* Task goal *
Where the records below show a line containing "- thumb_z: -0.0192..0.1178", start copying; end with the line containing "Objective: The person", and copy it too.

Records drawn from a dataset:
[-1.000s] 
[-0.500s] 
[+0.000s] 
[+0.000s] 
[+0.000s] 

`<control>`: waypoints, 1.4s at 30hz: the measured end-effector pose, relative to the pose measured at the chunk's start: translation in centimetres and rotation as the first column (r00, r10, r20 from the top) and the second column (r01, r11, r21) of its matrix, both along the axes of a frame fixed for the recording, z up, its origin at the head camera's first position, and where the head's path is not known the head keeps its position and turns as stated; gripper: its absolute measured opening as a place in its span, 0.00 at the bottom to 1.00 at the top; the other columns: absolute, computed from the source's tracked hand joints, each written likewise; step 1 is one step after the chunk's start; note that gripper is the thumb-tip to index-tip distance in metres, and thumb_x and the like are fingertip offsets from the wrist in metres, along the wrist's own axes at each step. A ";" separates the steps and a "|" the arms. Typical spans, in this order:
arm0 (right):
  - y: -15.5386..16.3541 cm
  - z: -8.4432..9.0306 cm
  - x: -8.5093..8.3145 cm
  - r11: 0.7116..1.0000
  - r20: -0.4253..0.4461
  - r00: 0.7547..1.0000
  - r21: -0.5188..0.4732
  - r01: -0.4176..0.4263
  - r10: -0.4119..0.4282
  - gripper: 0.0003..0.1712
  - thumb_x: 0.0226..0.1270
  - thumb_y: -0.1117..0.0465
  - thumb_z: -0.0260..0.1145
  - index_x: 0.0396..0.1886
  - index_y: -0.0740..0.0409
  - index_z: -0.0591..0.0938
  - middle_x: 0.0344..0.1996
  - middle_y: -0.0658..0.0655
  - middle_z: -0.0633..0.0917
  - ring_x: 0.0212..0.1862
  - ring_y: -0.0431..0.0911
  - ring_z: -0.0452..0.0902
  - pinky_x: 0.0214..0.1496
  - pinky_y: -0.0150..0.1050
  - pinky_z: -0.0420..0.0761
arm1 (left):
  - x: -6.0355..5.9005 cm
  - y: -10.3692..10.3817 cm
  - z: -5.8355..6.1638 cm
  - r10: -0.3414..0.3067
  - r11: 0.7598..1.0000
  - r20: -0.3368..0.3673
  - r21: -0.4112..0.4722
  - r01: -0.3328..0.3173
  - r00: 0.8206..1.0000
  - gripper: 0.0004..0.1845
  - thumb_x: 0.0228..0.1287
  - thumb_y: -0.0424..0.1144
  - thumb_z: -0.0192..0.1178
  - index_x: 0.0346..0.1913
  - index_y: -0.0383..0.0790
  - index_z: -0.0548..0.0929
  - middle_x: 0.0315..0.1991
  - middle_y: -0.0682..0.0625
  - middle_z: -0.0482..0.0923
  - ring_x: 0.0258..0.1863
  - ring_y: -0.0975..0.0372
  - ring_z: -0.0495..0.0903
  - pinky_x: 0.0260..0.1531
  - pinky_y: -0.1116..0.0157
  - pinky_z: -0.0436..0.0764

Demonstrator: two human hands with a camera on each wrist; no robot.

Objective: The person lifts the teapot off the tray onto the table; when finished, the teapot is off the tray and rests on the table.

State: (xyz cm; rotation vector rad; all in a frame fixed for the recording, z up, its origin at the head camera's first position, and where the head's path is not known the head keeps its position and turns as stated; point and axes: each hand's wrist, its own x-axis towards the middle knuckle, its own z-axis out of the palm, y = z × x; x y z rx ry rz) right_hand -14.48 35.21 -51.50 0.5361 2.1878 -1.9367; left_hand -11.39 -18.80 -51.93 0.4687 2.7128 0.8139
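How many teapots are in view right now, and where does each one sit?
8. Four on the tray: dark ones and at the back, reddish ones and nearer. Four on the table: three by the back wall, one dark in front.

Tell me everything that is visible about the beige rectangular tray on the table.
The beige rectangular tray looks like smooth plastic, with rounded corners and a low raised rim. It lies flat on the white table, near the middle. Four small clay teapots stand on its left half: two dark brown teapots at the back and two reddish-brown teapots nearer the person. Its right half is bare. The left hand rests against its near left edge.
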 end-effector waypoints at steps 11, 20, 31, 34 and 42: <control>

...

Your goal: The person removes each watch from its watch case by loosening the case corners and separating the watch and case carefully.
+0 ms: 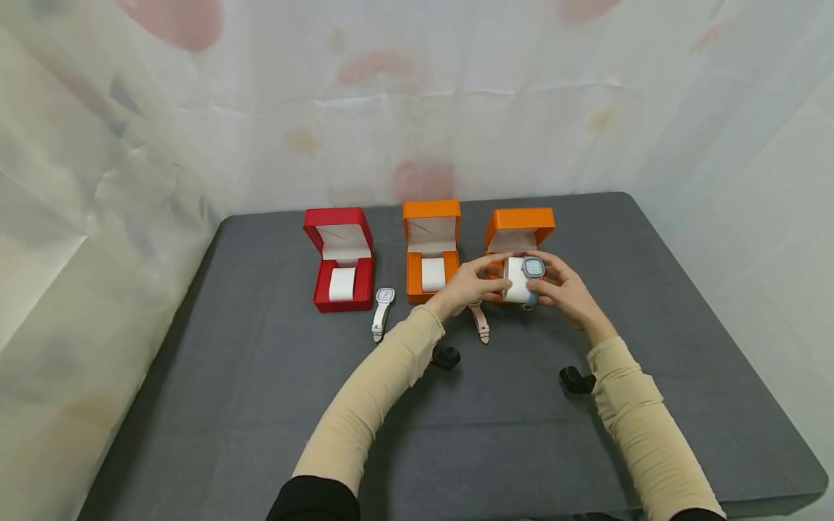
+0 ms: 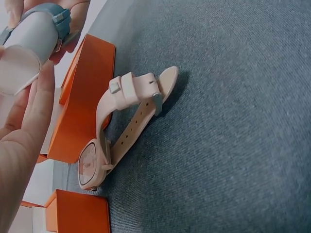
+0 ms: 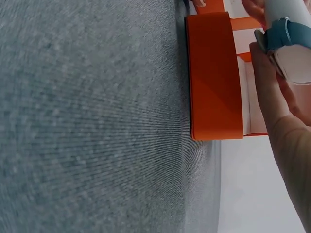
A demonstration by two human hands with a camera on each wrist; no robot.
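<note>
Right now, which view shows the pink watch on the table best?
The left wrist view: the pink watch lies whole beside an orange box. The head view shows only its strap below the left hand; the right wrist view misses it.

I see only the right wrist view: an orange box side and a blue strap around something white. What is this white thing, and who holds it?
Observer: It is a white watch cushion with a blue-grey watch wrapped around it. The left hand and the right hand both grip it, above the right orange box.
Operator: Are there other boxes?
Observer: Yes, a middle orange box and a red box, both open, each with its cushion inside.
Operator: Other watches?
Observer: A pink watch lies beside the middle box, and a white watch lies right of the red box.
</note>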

* Answer below *
  - thumb_z: -0.0192..0.1178
  - index_x: 0.0346..0.1913
  - index_y: -0.0383..0.0790
  - index_z: -0.0548..0.0929
  - middle_x: 0.0315..0.1991
  - middle_y: -0.0682..0.0625
  - middle_z: -0.0482..0.0923
  - ring_x: 0.0258..0.1863
  - ring_y: -0.0975..0.0372
  - ring_z: -0.0495..0.0903
  - pinky_x: 0.0260..0.1531
  - pinky_y: -0.1116..0.0157
  - pinky_z: -0.0436..0.0764

Demonstrator: two human hands with a camera on each wrist; no robot.

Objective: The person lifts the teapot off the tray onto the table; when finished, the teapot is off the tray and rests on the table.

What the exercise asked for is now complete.